A Bulking diet is a high calorie diet which helps gain weight and builds muscle. With the gain in weight there is also gain in fat. This helps to protect precious lean muscle from being used up during workouts by burning up the extra fat. It also helps you to remain energetic even when on a low calorie diet later. A bulking diet should contain proteins, simple carbohydrates and unsaturated fats along with essential minerals and vitamins. Proteins are necessary to build new muscles and to repair muscle tissue later.

Carbohydrates provide energy and facilitate protein synthesis. Simple carbohydrates are digested more easily. Too much of hard to digest complex carbohydrates should be avoided and bad carbohydrates like sugary sweets, sodas and such should be religiously shunned.

Bodybuilders need testosterone and fats provide it. Fats are a source of energy and also facilitate the absorption of certain vitamins by the body. There are different types of bulking up. The style you should adopt depends on your body metabolism.

Those with low body metabolism should do clean bulking. In this you eat well keeping a strict watch on the amount of fat you consume. Staying clear of all junk foods, candies, chips and soft drinks is essential.

Those who have average metabolism can do regular bulking wherein you stay away from junk food and can eat chicken, steak, eggs, yogurt, skimmed milk, bread, beans and fruits. You should keep an eye on your fat consumption though.
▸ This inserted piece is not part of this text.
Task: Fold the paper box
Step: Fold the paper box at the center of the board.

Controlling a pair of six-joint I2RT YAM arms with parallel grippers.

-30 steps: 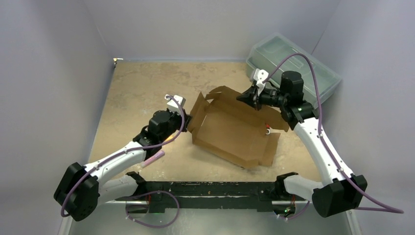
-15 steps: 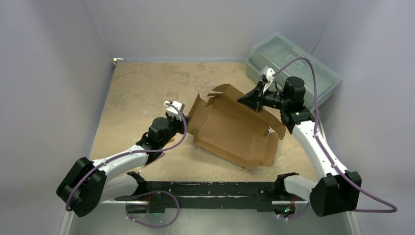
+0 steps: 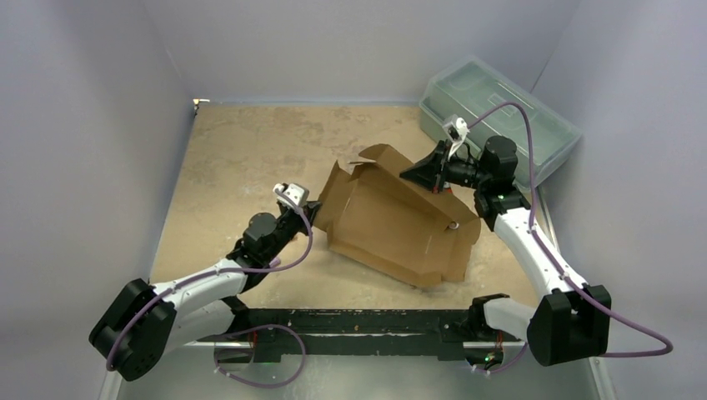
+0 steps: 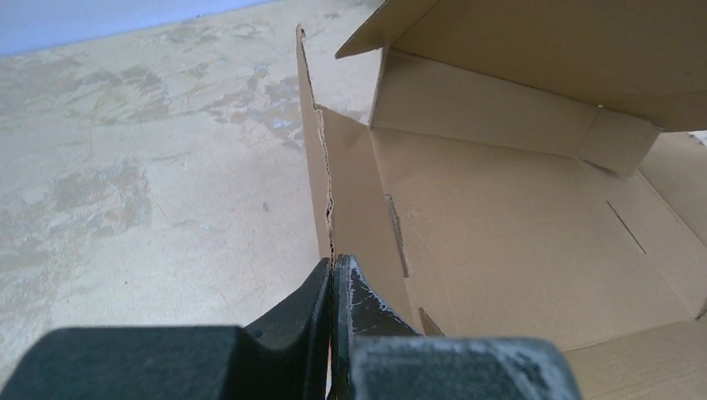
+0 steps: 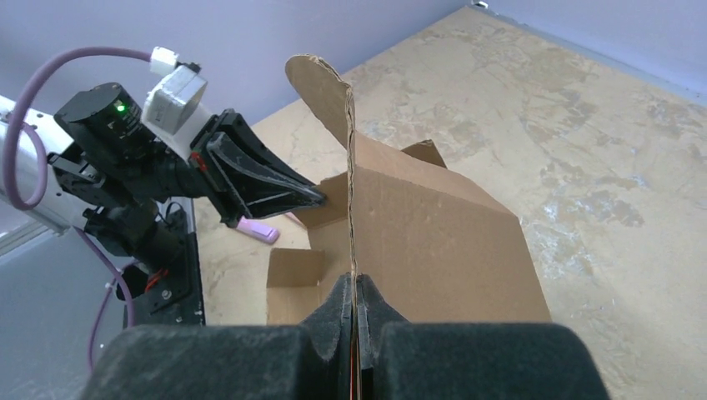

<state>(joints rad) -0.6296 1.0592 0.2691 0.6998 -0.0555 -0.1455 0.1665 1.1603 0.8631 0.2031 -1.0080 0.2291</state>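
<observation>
The paper box (image 3: pixel 400 225) is a brown cardboard sheet, partly folded, lying mid-table with its side flaps raised. My left gripper (image 3: pixel 313 202) is shut on the box's left flap; the flap's corrugated edge (image 4: pixel 327 200) runs straight up from between the closed fingers (image 4: pixel 333 265). My right gripper (image 3: pixel 408 175) is shut on the far right flap, whose rounded edge (image 5: pixel 348 167) stands upright out of the closed jaws (image 5: pixel 357 282). The box floor (image 4: pixel 517 250) shows slots and creases.
A translucent grey-green plastic toolbox (image 3: pixel 498 112) stands at the back right, close behind the right arm. A small pink object (image 5: pixel 258 229) lies on the tabletop near the left arm. Purple walls close in on three sides.
The left arm has drawn back toward the near edge, still gripping the left flap. The right gripper has shifted slightly left and up with its flap, and the box has turned a little.
</observation>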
The lucky ones with very high metabolism can eat anything edible. It’s the easiest and the most loved diet. But it is the wrong type if your goal is winning bodybuilding contests.

Your body type also decides as to how many meals you should take in a day. Each person has a different body metabolism and body type. So your diet must be planned accordingly.

The period of bulking up also varies from person to person. Some prefer to bulk up for 6 to 7 months while others bulk up for just 4 months or so and then cut the fat. This period also depends on the individual body type.

There are two schools of thought regarding bulking up in bodybuilding. The old school approves of it, while the new school does not. Modern scientific research has proved that it is unnecessary to bulk up. A proper workout followed by proper recuperation and scientifically planned nutritious meals and snacks will help to protect muscle from being used up for energy and you stay lean throughout the year.